Fu in quel momento, però, che Laura si ricordò di un dettaglio fondamentale: scattò in piedi, prese fiato e fischiò mettendosi due dita in bocca. Tutti si voltarono sgomenti verso di lei, compresi i due fratelli Ydorb. Prima che le chiedessero che diamine stava facendo, sentirono dei passi e un muggito: era Cupcake. Il pachicefalosauro obbedì all’istante all’ordine di attaccare, facendosi passare il panico delle esplosioni che l’aveva tenuto fermo finora, e puntò Gnul tenendo il cranio abbassato. Il Ladro di Innesti, imprecando a denti stretti, gettò di lato sua sorella e poi rotolò nella direzione opposta: il dinosauro passò in mezzo a loro, inchiodando con le zampe quando capì di averli mancati. Gnul-Iat inveì ancora e si sfilò un arco lungo di tracolla, incoccando una freccia in ossidiana e mirando al petto dell’erbivoro. Quando il pachicefalosauro sbuffò e partì di nuovo alla carica, tirò il dardo. A causa della fretta, però, sbagliò la mira e la freccia colpì il cranio a cupola, frantumandosi. Tuttavia, una scheggia entrò nell’occhio di Cupcake di rimbalzo: l’erbivoro gemé dal dolore e inciampò, rotolando goffamente sul terreno cosparso di cenere prima di fermarsi e rimanere disteso su un fianco, ancora confuso.
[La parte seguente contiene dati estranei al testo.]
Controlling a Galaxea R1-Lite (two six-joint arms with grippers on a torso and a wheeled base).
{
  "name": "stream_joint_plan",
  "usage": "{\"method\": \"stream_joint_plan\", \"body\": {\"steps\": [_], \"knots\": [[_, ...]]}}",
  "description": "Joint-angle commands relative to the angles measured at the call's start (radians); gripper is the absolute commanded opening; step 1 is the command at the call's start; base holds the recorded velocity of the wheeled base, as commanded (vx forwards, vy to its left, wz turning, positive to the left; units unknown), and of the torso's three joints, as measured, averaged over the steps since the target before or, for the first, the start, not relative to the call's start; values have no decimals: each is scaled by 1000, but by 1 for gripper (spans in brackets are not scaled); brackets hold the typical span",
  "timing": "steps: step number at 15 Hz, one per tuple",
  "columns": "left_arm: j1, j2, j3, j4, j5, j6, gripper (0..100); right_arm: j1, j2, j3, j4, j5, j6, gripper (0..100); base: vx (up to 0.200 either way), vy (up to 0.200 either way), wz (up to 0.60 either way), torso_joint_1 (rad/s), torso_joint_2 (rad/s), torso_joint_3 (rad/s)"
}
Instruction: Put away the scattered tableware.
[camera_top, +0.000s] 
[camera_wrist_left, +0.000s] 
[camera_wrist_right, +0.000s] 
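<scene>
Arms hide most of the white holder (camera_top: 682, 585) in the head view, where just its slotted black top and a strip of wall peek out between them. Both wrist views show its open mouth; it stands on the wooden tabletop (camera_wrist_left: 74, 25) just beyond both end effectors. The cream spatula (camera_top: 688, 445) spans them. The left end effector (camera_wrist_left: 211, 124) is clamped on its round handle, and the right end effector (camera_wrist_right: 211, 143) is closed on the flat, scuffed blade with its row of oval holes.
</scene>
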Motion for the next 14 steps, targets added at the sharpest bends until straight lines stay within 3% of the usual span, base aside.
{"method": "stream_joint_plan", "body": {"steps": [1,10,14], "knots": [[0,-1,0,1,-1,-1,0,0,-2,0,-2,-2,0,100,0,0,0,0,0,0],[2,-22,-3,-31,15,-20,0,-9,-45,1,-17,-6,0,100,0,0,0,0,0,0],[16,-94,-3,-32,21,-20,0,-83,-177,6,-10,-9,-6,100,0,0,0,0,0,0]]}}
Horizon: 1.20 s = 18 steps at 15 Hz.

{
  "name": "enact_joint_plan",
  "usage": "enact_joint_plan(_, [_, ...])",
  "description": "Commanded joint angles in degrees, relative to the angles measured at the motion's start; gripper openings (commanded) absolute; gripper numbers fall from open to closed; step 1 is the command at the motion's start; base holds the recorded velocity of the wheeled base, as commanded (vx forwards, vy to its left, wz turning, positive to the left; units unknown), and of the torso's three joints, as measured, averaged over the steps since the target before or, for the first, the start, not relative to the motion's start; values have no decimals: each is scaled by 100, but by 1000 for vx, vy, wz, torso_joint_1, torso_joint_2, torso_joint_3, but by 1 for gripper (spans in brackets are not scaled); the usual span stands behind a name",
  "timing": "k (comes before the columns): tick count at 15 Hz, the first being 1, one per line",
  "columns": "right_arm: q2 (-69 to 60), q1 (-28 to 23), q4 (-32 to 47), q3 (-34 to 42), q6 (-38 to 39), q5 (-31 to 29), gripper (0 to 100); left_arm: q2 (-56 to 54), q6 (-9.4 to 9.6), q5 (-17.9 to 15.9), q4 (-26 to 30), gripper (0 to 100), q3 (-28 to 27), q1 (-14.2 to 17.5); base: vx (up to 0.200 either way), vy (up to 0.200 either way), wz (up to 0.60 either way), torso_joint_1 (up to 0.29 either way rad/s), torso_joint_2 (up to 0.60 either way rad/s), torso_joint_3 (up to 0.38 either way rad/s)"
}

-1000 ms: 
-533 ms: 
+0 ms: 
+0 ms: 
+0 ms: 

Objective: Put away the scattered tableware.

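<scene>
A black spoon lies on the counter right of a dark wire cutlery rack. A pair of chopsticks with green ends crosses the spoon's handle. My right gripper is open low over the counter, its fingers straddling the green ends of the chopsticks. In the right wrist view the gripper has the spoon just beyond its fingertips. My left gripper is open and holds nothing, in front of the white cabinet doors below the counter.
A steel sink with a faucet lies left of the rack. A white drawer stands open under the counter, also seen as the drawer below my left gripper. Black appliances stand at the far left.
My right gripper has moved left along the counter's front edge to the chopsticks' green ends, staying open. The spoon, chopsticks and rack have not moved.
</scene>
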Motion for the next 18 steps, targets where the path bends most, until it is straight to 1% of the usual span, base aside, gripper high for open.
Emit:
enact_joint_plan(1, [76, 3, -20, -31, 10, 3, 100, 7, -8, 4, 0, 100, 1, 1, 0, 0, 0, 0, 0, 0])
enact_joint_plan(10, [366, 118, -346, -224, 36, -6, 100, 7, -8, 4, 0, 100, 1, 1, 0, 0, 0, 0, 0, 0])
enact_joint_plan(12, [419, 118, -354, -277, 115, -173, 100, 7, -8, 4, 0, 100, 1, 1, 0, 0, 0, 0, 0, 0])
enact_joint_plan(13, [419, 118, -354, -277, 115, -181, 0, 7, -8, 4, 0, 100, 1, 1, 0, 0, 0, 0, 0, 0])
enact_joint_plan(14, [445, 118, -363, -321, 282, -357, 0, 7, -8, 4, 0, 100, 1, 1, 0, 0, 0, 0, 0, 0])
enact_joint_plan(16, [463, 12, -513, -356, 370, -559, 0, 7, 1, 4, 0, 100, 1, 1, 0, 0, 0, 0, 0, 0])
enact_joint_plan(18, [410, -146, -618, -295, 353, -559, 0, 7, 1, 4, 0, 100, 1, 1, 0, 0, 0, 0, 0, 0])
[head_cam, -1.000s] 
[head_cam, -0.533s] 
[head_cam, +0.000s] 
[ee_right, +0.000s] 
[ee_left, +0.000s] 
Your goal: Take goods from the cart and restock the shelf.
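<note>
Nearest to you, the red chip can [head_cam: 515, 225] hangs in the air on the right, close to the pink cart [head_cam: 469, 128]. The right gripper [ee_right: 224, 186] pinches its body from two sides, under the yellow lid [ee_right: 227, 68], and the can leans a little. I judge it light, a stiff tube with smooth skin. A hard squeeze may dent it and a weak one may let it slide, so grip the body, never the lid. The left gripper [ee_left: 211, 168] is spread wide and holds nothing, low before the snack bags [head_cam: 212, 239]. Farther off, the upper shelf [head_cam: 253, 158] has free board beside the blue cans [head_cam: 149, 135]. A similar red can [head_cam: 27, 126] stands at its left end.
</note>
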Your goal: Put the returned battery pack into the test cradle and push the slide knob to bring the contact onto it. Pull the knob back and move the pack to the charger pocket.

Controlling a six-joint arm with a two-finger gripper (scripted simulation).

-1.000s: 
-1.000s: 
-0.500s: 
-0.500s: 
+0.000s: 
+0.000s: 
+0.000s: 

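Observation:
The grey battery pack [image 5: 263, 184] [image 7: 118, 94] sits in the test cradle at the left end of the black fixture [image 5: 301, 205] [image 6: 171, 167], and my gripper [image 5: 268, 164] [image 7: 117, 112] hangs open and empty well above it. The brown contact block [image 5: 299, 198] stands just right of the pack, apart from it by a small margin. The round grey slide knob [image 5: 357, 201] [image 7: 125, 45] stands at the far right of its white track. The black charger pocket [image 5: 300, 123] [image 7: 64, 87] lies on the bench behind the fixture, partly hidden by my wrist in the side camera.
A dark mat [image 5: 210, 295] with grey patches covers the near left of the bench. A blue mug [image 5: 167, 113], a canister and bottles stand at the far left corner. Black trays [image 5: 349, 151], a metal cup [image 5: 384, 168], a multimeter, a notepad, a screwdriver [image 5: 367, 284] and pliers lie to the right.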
“Merda! C’era così vicino…!” pensò Laura.

Gnul-Iat si voltò di nuovo verso di loro, questa volta era davvero furioso:

«Adesso avete rotto sul serio, maledetti…» ringhiò.

Anche questa volta, però, fu interrotto… quando una freccia giunta da monte gli trafisse la parte molle della spalla sinistra, rimanendo incastrata nella carne. Gnul-Iat gridò a gran voce per il dolore, mollando l’arco lungo e stringendo la punta della freccia, che sporgeva dal lato anteriore della sua spalla. I tre ragazzi e Acceber seguirono la traiettoria della freccia con lo sguardo, increduli, e tirarono un sospiro di sollievo quando videro da dove veniva quel dardo: in cima al pendio, all’uscita della grotta da cui erano venuti, erano apparsi Mei-Yin-Li e Gaius Marcellus Nerva. La Regina delle Bestie imbracciava la balestra, mentre il centurione brandiva la spada e il suo scudo.

«Sono arrivati! Grandioso!» esultò Chloe, sollevata.

«Bene bene bene, arriva la cavalleria…» commentò Sam, con le mani sui fianchi.

Acceber, invece, mentre i loro due soccorritori scendevano di corsa verso di loro, sorrise e cominciò a fare delle specie di brevi preghiere di ringraziamento ai quattro dèi arkiani nella sua lingua: Laura poteva vedere nel suo sguardo l’immenso sollievo per essere scampata di nuovo, per un soffio, alla follia omicida di Gnul-Iat. Era stato difficile, ma grazie ai loro insistenti diversivi erano riusciti a prendere abbastanza tempo per consentire a Mei e Gaius di giungere sul posto prima che fosse troppo tardi: ora erano salvi e potevano contare su di loro, la ragazza se lo sentiva.